Key here was A.B. Crumpler of Clinton, Sampson County, North Carolina. He was a member of the Clinton Methodist Episcopal Church, South, who did not receive the doctrine and experience of sanctification from his home church in North Carolina, but in Bismark, Missouri under the ministry of Beverly Carradine, D.D., during 1890.(14)
He engineered an organizational meeting on May 15, 1897(15) at the Magnolia, North Carolina Methodist Church. About a score of ministers and several dozen laypersons gathered in this small town to organize the North Carolina Holiness Association.
Crumpler bitterly attacked the Methodist church. It is reported that at one time he gave the following description: "the old theatre-going, whiskey-drinking, card-playing, tobacco-using, secret lodge-loving, oyster-frying, ice cream supper, dancing church."(16) And apparently when he preached, his sermons were heard loud and clear. A later head of the PHC, A.H. Butler, described Crumpler as an outstanding orator who seemed to be endowed with an unusual unction and his voice could be heard on a clear night for a distance of 3 to 4 miles.(17)
Crumpler printed his criticism in his The Holiness Advocate, started April 15, 1901 in Lumberton, North Carolina. He was sensitive to charges against the holiness movement, especially in his area. Some of those reports were that these "sanctified preachers carried along women who were emotionally inclined, and when the preachers would slap their hands and jump into the air, these women would yell and scream at the top of their voice." "All of the leaders ... were accused of carrying some kind of magic powers ..." "They (also) said that nobody but poor white people and Negroes would have anything to do with such a religion." " ... and when a preacher started preaching against tobacco he had quit preaching and had gone to meddling ..."(18)
In response Crumpler wrote an article titled "The Church of the Holy Refrigerator." In it he quoted Methodist Episcopal Church Bishop Candler's remarks in which he ridiculed "perfect love" while "theatre-going, card-playing, godless church members showed their approval by laughing aloud, and to think Mr. Candler gets paid $3,500 per year to fight holiness."(19)

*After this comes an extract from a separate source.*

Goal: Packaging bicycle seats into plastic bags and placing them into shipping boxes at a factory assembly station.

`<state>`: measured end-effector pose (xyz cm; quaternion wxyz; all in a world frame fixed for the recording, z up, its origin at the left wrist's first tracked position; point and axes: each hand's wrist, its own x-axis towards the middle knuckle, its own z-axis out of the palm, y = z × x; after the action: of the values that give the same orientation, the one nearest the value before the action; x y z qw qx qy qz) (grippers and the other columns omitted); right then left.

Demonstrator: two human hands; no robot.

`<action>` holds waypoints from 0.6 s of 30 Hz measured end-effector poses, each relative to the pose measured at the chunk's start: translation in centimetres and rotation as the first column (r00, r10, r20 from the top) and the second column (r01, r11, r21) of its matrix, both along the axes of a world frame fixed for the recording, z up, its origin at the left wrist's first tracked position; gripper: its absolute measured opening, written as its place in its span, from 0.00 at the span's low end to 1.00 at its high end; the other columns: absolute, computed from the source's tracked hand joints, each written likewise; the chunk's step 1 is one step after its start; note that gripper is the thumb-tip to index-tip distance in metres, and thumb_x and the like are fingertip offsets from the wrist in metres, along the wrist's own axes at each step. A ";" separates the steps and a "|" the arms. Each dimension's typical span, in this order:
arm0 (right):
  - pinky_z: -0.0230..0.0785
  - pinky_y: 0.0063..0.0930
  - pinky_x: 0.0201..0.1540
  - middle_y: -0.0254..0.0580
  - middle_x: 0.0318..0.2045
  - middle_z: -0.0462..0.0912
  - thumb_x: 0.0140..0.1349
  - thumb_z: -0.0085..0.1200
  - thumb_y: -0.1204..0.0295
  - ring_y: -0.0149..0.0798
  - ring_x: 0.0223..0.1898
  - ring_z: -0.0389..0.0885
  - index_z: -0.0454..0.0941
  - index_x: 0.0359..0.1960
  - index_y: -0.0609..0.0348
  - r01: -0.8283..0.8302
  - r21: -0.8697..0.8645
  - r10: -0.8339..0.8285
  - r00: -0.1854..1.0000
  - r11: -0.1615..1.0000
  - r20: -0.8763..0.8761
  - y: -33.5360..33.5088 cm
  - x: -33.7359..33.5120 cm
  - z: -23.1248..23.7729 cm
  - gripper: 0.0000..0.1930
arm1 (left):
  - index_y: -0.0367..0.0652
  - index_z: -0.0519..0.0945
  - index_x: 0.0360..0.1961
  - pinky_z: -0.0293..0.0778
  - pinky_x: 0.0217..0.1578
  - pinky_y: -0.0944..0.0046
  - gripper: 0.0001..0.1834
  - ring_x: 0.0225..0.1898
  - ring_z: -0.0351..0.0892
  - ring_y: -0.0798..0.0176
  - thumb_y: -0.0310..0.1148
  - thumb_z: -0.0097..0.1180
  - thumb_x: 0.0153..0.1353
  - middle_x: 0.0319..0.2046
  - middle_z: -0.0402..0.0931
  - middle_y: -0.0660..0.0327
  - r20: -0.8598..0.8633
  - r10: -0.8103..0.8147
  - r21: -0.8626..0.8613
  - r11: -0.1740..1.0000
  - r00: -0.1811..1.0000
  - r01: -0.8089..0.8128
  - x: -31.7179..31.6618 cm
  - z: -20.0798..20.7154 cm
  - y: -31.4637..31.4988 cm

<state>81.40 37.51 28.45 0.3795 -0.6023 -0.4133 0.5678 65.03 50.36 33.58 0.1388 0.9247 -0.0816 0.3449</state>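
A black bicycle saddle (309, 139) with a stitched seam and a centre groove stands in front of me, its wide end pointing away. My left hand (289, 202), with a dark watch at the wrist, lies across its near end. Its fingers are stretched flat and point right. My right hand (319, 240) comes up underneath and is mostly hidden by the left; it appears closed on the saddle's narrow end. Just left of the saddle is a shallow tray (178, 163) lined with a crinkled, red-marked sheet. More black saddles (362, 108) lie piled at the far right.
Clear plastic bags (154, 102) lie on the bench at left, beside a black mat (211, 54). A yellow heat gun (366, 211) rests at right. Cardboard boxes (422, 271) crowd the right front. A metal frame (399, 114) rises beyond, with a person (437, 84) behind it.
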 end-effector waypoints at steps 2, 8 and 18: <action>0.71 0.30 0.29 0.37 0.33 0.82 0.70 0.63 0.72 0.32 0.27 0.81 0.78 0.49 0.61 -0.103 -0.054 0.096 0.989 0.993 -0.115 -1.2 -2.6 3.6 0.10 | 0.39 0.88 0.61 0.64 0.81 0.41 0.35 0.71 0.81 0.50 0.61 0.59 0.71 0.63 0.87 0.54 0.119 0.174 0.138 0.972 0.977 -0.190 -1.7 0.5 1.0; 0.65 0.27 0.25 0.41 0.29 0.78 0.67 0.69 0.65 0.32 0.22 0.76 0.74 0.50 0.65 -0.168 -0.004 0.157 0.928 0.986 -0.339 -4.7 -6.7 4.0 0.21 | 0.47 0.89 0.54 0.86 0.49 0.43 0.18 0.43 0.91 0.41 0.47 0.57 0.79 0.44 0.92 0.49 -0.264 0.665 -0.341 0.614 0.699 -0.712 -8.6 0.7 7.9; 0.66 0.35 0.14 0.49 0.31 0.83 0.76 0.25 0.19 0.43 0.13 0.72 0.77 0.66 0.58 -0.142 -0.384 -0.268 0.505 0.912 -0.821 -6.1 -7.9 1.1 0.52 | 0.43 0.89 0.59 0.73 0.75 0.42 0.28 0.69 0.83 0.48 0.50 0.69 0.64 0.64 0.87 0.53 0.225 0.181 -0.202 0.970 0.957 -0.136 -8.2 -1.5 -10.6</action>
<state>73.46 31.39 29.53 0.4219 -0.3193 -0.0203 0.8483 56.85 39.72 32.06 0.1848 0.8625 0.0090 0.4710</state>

Accordingly, after a particularly successful campaign in Goldsboro, Crumpler, who had already officially separated himself from the Methodist church, decided to form a new independent congregation. In response to a call for organization, 13 people, four clergy, nine lay, banded themselves together on November 4, 1898 to form the new organization which they chose to call The Pentecostal Holiness Church.(20) They were not the only holiness group of the time to incorporate the word "pentecostal" into the name of their organization. But Crumpler rejoined the Methodist church, and the local church eventually disbanded.(21)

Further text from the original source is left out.